**What you will do**
Among the lines below, keep only those from the one containing "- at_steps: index" through the one containing "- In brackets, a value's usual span", and reproduce them exactly.

Stored dataset items:
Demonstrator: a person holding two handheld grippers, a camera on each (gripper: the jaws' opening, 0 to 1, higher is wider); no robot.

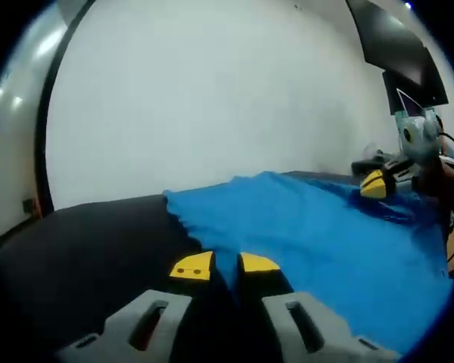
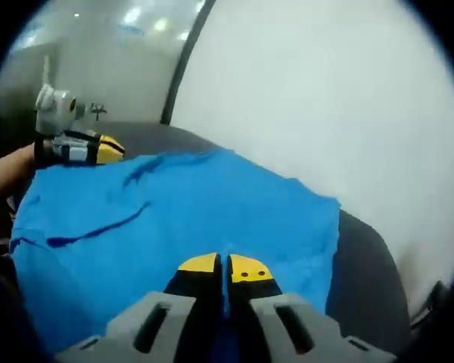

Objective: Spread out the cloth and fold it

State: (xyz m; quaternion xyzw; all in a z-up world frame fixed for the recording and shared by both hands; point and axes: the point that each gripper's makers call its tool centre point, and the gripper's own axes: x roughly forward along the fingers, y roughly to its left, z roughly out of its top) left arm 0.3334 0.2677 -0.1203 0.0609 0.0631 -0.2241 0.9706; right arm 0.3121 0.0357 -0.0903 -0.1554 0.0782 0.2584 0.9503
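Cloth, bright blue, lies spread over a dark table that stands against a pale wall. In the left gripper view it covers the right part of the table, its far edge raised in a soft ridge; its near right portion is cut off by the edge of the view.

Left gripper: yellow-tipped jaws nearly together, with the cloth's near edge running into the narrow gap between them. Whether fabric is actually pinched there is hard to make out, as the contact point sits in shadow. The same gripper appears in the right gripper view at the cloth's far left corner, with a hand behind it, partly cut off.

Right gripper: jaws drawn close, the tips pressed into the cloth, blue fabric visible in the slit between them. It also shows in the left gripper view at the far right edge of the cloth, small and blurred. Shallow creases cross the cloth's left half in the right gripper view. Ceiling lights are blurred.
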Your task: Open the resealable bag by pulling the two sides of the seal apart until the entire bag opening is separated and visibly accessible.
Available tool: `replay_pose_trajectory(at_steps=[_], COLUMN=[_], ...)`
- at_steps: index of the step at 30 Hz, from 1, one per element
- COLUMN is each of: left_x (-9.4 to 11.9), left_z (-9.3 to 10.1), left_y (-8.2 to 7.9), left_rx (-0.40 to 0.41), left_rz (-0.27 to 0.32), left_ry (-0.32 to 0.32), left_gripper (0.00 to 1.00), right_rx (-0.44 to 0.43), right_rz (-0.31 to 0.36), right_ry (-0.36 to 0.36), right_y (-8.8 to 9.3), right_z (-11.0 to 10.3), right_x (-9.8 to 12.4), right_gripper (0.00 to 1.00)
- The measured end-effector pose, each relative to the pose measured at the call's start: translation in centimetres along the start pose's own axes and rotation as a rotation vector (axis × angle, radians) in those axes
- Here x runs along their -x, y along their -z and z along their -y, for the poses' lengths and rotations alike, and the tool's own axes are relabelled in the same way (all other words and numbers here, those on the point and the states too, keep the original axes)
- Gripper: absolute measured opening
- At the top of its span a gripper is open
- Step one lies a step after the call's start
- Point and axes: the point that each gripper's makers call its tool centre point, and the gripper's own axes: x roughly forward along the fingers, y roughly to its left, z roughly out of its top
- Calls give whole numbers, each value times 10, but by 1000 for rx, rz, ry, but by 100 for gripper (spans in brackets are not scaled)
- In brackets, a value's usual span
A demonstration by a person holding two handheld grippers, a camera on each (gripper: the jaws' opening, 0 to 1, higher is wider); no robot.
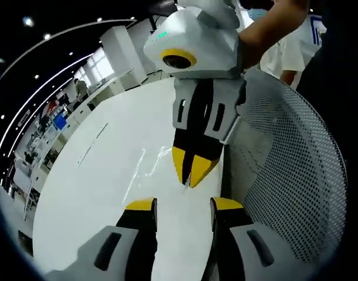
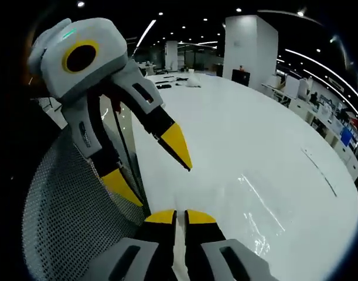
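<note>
Nearest my left camera, the left gripper (image 1: 183, 206) rises from the bottom of the left gripper view with its yellow-tipped jaws apart, white table (image 1: 96, 193) showing in the gap. Just beyond them the right gripper (image 1: 191, 170) points down toward me, its two yellow tips drawn together to a near point; I cannot tell for certain whether film lies between them. The bag (image 1: 152, 161), clear and hard to trace, lies flat on the table as a patch of glare and creases reaching left of those tips. To the right stands a grey mesh chair back (image 1: 296, 175), and above it a person's arm (image 1: 272, 23) holds the right gripper. In the right gripper view, my right gripper (image 2: 180, 218) sits at the bottom with its jaws nearly closed, only a thin slit between the yellow tips. The left gripper (image 2: 152, 170) enters from the upper left, jaws spread wide, one tip over the table (image 2: 225, 117) and the other low against the chair (image 2: 61, 211). The bag (image 2: 266, 216) appears as shiny creases on the table, just right of my right jaws.
</note>
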Motion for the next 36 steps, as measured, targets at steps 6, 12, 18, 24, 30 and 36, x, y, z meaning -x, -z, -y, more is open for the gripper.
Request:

**Solution**
- at_steps: index of the step at 30 Hz, from 1, one per element
- COLUMN is each of: left_x (-9.4 to 11.9), left_z (-9.3 to 10.1), left_y (-8.2 to 7.9), left_rx (-0.40 to 0.41), left_rz (-0.27 to 0.32), left_ry (-0.32 to 0.32), left_gripper (0.00 to 1.00), right_rx (-0.44 to 0.43), right_rz (-0.31 to 0.36), right_ry (-0.36 to 0.36), right_y (-8.8 to 9.3), right_z (-11.0 to 10.3), right_x (-9.8 to 12.4), right_gripper (0.00 to 1.00)
- The measured end-effector pose, each relative to the pose measured at the call's start: translation in centimetres along the start pose's own axes and rotation as a rotation vector (axis × angle, radians) in those axes
- Here x runs along their -x, y along their -z and z along their -y, for the poses' lengths and rotations alike, and the tool's own axes are relabelled in the same way (all other words and numbers here, those on the point and the states too, keep the original axes)
- Gripper: absolute measured opening
- At the top of its span a gripper is open
- Step one lies a step after the call's start
- Point and axes: the point that each gripper's makers call its tool centre point, and the gripper's own axes: x roughly forward along the fingers, y roughly to its left, z roughly out of its top
- Calls give whole numbers, each value times 10, but by 1000 for rx, rz, ry, but by 100 for gripper (spans in brackets are not scaled)
- In brackets, a value's usual span

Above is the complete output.